**GIVEN INFORMATION:**
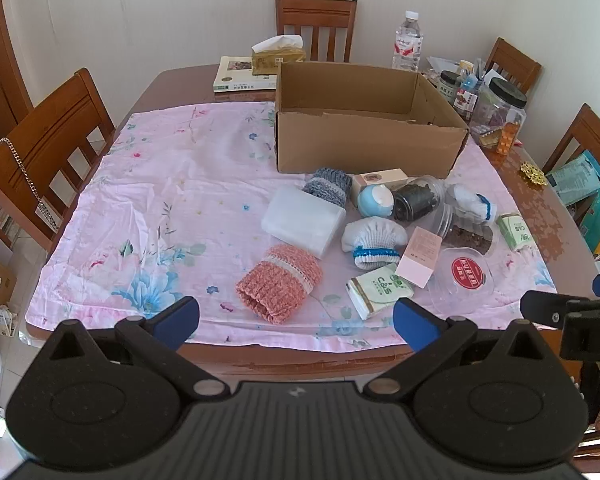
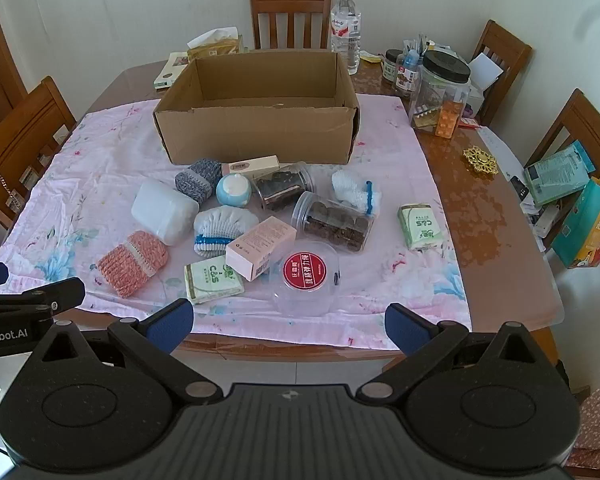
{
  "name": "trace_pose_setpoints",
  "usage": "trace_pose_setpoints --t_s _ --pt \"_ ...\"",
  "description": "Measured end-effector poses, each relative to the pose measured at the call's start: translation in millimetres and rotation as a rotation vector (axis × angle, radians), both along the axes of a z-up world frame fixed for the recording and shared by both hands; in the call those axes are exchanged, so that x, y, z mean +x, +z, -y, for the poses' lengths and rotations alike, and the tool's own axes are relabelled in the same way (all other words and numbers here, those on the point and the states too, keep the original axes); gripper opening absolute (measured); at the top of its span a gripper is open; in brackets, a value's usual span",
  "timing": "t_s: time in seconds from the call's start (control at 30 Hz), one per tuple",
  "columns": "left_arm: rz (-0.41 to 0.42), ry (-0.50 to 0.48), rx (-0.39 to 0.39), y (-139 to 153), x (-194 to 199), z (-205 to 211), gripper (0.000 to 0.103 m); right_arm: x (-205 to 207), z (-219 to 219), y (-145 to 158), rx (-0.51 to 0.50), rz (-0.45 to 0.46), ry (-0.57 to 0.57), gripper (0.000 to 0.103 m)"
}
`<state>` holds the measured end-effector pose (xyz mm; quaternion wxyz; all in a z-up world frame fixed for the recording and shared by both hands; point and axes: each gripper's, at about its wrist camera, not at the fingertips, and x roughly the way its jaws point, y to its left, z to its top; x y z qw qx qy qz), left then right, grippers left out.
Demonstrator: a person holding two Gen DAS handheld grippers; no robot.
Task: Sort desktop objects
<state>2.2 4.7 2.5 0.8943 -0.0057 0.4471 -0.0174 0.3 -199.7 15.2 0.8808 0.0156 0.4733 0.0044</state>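
We hold both tongs released and empty, short of the table's near edge. Ahead of our left gripper (image 1: 296, 322) lies the orange knitted sleeve (image 1: 279, 287); ahead of our right gripper (image 2: 289, 326) sits the clear tub with a red label (image 2: 306, 276). The open cardboard box (image 2: 260, 130) stands beyond the pile, at the far side of the pink floral cloth (image 1: 160, 200).

The left view alone shows a book (image 1: 242, 76) whole under the tissue box (image 1: 278, 56). The right view shows the box's bare floor, and more fully the gold ornament (image 2: 480, 160) far right of our right tongs.

We count two knitted sleeves, orange and grey-blue (image 2: 198, 180); two white gloves with blue cuffs (image 2: 220, 228) (image 2: 354, 190); two green C&S tissue packs (image 2: 212, 280) (image 2: 420, 226); two clear jars of dark contents (image 2: 284, 186) (image 2: 334, 222); two pinkish cartons (image 2: 260, 248) (image 2: 250, 167); one white translucent container (image 2: 164, 212); one light-blue ball-shaped thing (image 2: 233, 190).
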Motion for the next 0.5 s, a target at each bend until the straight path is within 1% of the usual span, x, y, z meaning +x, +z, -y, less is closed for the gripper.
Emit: trace_pose_setpoints --t_s 0.5 --pt "0.004 -0.004 0.000 2.1 0.3 2.4 0.103 2.4 -1.1 -0.4 -0.010 0.000 -0.002 0.103"
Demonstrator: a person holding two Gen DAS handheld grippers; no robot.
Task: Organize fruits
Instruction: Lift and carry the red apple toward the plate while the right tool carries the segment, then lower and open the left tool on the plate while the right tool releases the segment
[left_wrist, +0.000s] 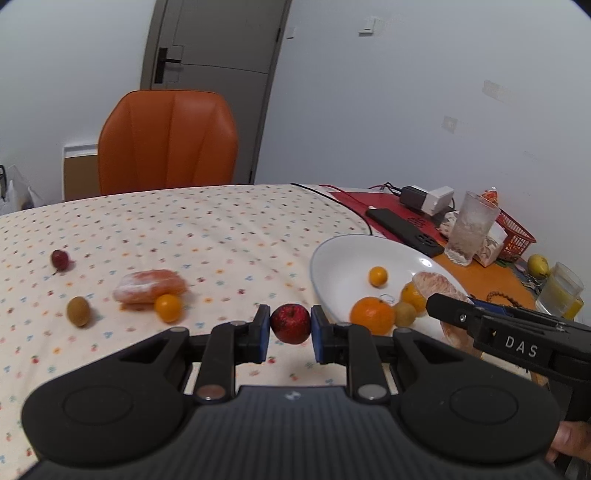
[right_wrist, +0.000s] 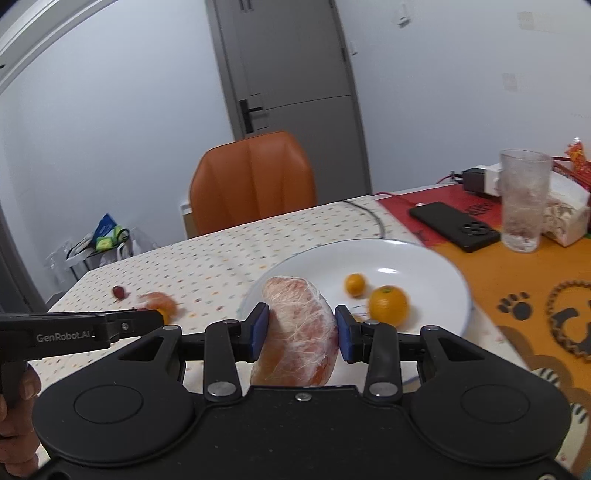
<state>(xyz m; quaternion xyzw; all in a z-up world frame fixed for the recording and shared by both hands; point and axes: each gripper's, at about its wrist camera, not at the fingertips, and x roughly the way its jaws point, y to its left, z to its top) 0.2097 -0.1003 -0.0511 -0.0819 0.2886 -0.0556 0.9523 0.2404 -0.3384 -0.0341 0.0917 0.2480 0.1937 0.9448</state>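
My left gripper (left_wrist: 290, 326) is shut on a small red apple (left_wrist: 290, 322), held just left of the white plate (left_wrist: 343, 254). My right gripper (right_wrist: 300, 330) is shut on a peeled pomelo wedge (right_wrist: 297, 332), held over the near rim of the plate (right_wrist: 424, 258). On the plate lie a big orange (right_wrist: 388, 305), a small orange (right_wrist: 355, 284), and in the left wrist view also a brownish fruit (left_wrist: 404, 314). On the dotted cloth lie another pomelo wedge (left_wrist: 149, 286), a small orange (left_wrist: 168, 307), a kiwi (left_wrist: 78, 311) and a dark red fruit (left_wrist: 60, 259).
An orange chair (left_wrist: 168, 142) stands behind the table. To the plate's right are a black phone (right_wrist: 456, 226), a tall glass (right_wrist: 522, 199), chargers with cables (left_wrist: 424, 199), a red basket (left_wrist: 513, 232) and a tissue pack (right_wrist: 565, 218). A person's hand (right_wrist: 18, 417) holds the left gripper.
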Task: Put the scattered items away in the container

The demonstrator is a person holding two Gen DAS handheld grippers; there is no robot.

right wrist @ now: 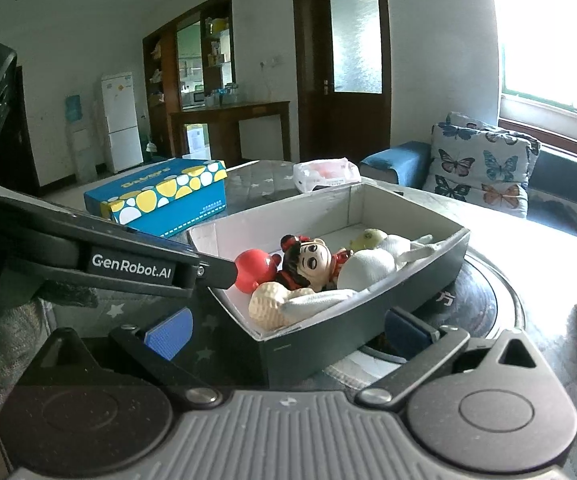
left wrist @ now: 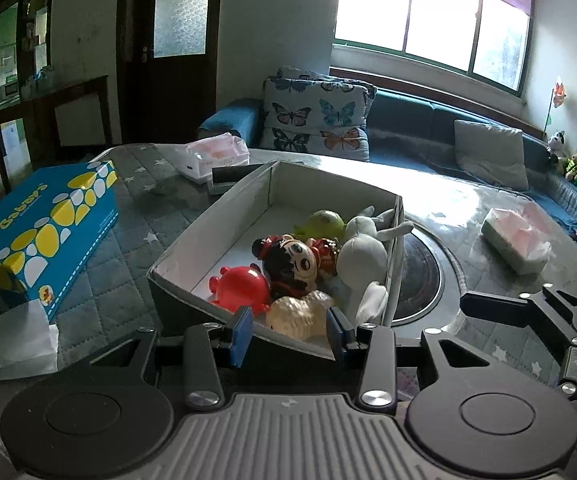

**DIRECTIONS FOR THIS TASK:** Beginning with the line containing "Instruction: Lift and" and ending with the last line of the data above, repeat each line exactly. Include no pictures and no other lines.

**EXERCISE OUTPUT:**
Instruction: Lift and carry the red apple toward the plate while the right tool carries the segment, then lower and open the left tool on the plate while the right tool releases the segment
[left_wrist, +0.000s] 
[right_wrist, +0.000s] 
<state>(xyz m; quaternion xyzw; all in a z-up world frame fixed for the recording and shared by both hands; point and axes: each gripper's, at about its wrist camera, not at the fingertips, and x roughly the way its jaws point, y to its left, z to its top) 0.2097 -0.1003 -0.0511 -0.0819 0.2886 -0.0556 0.9523 0.2404 -0.3384 -0.0341 0.0917 0.2480 0.1937 0.9448</state>
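My left gripper (left_wrist: 290, 326) is shut on a small red apple (left_wrist: 290, 322), held just left of the white plate (left_wrist: 343, 254). My right gripper (right_wrist: 300, 330) is shut on a peeled pomelo wedge (right_wrist: 297, 332), held over the near rim of the plate (right_wrist: 424, 258). On the plate lie a big orange (right_wrist: 388, 305), a small orange (right_wrist: 355, 284), and in the left wrist view also a brownish fruit (left_wrist: 404, 314). On the dotted cloth lie another pomelo wedge (left_wrist: 149, 286), a small orange (left_wrist: 168, 307), a kiwi (left_wrist: 78, 311) and a dark red fruit (left_wrist: 60, 259).
An orange chair (left_wrist: 168, 142) stands behind the table. To the plate's right are a black phone (right_wrist: 456, 226), a tall glass (right_wrist: 522, 199), chargers with cables (left_wrist: 424, 199), a red basket (left_wrist: 513, 232) and a tissue pack (right_wrist: 565, 218). A person's hand (right_wrist: 18, 417) holds the left gripper.
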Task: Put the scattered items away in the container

The demonstrator is a person holding two Gen DAS handheld grippers; there is no robot.

right wrist @ now: 
left wrist @ now: 

What the exercise asked for is now complete.